As these guys form into a team and fight fires over the course of several years, relationships develop, bonds break and change, and wives ordinarily given the short shrift in these scenarios – Jennifer Connelly in this case – receive their own subplots and moments of agency. As the movie is approaching its two-hour mark and the event we know is coming hasn’t arrived yet, we’ve forgotten some of the clichés and narrative shortcuts that started the film, and realise how absorbed we’ve become in the performances and the lives in question.
The ending is ominously foreshadowed through regular drills. In the event that they are surrounded by flames, the hotshots are trained to whip out mylar shelters in which they will encase themselves in the hopes of riding out an inferno. On the surface, it appears to have all the likelihood of success of one of those 1950s “drop and cover” campaigns to protect yourself from a nuclear blast. But the firefighters know that when they’re in the shit, this is the only thing that might save their lives. Might.
The film is anchored by strong performances. Miles Teller typically does good work, but we’ve never seen him play a character quite like this, who starts out in the throes of drug addiction before eventually winning his keep. The little moments after he stops numbing his emotions with drugs are virtuosic samples of the craft.

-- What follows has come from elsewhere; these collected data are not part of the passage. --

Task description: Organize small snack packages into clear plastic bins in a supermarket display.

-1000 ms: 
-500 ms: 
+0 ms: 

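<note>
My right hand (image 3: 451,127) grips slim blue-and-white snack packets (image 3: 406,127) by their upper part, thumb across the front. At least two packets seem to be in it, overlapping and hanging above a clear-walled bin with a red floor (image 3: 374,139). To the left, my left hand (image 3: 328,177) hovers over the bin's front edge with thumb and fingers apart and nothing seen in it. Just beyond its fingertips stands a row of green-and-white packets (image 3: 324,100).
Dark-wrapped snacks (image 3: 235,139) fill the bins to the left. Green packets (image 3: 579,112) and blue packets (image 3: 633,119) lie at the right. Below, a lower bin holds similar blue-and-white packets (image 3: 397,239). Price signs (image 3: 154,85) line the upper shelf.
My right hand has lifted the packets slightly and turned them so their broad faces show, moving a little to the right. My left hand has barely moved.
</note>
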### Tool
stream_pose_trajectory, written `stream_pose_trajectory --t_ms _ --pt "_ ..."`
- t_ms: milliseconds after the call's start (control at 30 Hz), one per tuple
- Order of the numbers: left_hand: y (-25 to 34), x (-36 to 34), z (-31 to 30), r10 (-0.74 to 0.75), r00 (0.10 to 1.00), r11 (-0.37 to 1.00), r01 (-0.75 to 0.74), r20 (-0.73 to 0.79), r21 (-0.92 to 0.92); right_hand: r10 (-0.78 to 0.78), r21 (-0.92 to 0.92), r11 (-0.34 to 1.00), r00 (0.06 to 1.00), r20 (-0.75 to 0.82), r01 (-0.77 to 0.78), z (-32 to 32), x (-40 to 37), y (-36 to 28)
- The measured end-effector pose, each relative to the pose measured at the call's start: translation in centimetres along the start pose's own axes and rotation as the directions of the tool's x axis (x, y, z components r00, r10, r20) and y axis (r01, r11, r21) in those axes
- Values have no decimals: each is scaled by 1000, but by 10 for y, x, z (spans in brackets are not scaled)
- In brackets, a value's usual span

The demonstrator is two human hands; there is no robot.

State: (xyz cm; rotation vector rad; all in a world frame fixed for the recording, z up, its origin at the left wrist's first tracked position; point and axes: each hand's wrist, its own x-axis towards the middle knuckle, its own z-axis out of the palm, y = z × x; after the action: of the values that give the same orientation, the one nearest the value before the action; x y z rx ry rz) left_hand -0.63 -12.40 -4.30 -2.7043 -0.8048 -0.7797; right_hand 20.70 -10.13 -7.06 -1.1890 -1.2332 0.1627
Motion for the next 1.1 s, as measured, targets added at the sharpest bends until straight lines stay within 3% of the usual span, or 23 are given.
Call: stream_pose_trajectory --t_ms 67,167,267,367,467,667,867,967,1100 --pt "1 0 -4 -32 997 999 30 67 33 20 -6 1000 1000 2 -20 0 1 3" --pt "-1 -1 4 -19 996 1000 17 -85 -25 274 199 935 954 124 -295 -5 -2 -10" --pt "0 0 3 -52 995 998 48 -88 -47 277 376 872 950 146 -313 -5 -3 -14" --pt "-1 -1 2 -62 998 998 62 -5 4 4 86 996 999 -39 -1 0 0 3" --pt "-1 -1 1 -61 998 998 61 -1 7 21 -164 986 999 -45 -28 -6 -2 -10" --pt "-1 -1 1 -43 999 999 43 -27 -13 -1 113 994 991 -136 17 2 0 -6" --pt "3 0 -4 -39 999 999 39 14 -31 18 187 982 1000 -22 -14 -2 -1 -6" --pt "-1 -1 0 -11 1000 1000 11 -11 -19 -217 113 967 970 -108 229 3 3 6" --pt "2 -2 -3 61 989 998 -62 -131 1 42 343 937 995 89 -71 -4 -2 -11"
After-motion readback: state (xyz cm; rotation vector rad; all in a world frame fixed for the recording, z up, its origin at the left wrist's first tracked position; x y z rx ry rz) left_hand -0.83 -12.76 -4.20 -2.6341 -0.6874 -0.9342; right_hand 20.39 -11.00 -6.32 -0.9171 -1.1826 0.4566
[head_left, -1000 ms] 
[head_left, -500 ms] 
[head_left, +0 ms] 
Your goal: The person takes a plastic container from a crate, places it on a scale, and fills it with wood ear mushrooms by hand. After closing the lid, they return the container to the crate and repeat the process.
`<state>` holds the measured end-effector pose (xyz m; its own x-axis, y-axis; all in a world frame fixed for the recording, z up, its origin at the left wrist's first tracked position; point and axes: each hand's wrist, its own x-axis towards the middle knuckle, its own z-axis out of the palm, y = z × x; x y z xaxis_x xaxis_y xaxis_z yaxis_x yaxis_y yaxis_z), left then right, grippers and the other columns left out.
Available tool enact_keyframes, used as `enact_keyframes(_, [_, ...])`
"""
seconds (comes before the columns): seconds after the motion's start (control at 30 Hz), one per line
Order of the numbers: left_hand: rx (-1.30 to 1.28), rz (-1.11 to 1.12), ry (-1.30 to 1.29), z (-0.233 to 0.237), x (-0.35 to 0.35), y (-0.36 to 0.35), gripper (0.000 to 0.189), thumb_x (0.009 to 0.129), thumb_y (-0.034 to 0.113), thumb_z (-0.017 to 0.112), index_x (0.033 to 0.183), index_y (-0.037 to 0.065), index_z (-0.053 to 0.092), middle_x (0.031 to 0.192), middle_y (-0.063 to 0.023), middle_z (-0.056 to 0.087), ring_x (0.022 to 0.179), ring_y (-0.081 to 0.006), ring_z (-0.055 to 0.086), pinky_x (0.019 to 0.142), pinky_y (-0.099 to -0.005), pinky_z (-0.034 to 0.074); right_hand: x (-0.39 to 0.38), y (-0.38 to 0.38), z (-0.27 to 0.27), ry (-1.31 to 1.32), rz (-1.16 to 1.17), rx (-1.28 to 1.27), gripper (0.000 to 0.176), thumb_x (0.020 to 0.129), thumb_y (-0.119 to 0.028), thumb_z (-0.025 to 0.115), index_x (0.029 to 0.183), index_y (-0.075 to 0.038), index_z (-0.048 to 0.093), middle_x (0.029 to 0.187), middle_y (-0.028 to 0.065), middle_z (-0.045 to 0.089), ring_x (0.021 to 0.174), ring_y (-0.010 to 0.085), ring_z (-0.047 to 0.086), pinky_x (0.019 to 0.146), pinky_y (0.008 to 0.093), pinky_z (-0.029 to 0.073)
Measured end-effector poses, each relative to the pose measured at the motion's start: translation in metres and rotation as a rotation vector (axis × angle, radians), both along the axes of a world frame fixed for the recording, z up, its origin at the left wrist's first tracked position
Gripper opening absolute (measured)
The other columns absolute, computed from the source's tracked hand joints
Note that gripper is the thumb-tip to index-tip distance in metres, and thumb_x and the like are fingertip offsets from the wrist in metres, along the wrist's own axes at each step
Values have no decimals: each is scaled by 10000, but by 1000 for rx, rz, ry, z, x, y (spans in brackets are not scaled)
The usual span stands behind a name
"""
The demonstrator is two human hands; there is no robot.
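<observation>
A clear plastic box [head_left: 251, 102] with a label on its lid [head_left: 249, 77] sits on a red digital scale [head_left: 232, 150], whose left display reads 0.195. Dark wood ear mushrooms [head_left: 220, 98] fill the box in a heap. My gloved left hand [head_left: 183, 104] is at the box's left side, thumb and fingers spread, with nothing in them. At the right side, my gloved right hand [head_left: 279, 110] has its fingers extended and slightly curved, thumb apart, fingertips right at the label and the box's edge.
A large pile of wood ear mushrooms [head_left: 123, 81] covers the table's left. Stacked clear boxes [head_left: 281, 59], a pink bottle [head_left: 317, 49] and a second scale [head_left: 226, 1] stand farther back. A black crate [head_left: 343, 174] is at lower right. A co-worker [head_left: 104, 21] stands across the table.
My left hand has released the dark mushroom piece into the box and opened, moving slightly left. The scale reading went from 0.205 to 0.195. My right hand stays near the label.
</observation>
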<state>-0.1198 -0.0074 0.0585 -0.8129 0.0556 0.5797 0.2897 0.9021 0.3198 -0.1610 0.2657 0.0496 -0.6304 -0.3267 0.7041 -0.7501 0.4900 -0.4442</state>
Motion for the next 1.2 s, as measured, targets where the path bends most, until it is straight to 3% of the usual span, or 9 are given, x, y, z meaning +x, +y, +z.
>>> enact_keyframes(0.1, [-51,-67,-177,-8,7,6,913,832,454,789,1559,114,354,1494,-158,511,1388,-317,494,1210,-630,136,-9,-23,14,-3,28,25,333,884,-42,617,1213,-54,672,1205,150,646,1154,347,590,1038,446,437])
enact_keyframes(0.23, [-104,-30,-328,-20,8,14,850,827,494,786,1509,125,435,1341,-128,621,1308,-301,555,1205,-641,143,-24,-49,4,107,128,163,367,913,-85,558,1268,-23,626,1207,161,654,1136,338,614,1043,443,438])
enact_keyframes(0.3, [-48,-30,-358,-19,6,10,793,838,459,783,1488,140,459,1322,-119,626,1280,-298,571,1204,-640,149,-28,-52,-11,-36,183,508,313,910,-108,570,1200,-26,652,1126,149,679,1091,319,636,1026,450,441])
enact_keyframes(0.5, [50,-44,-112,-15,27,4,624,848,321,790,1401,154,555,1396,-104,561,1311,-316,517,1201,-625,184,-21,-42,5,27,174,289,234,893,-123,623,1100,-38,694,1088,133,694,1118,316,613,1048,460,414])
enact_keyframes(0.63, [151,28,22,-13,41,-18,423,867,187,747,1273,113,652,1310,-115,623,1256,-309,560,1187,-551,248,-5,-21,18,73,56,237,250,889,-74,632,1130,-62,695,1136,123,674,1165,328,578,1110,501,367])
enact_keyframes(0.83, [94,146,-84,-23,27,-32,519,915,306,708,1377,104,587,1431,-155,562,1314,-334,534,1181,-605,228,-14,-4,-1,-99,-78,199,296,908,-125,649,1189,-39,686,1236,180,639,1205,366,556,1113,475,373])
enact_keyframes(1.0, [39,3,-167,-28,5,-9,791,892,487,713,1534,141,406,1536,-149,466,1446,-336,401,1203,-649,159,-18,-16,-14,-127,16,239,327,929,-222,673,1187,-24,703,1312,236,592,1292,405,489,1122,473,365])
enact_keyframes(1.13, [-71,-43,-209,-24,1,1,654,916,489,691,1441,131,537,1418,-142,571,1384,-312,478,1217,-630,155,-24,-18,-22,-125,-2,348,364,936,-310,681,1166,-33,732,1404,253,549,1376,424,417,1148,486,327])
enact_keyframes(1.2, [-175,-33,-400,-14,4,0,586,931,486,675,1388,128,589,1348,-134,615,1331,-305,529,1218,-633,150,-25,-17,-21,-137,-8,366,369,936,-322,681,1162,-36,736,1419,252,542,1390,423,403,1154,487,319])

Brolin can play gruff machismo in his sleep, but this performance is not given in his sleep, containing moments of real subtlety and nuance. Taylor Kitsch, who was on his way to stardom a few years ago before being derailed by a couple flops, also displays dimension that’s surprising for the character established as the ladies man and shit talker.
Connelly may be the one who deserves special mention, though, as she is the best example of the film trying to avoid the pitfalls of other films in which wives are stranded in remote locations, tied to their phones, awaiting updates on their husbands. Always a powerhouse performer, Connelly really gets to stretch her chops in a couple scenes with her husband (Brolin’s Eric Marsh) that don’t simply involve when he’s coming home and whether he’ll be safe. You get the sense Connelly wouldn’t have taken a role like this unless she knew it was going to serve her well, and indeed it does.
As an additional touch of acting royalty, even Jeff Bridges shows up in a less central role, providing his usual brand of facial tics and other mannerisms that might seem fussy if they didn’t also seem so true. Maybe the film didn’t need him, but it does get a little extra dose of legitimacy as a result.
Earning his own kind of legitimacy is Kosinski, a director and special effects prodigy who never really launched. His primary skill set was used toward a couple films that were ultimately failures, those being Tron: Legacy and the Tom Cruise vehicle Oblivion. Only the Brave does not rely heavily on special effects, or at least not in a way that would require an expert. Counterintuitively, this is the Kosinski film that really works. Those films looked good, but were empty. This one also looks good, or as good as it needs to, but is rich and full.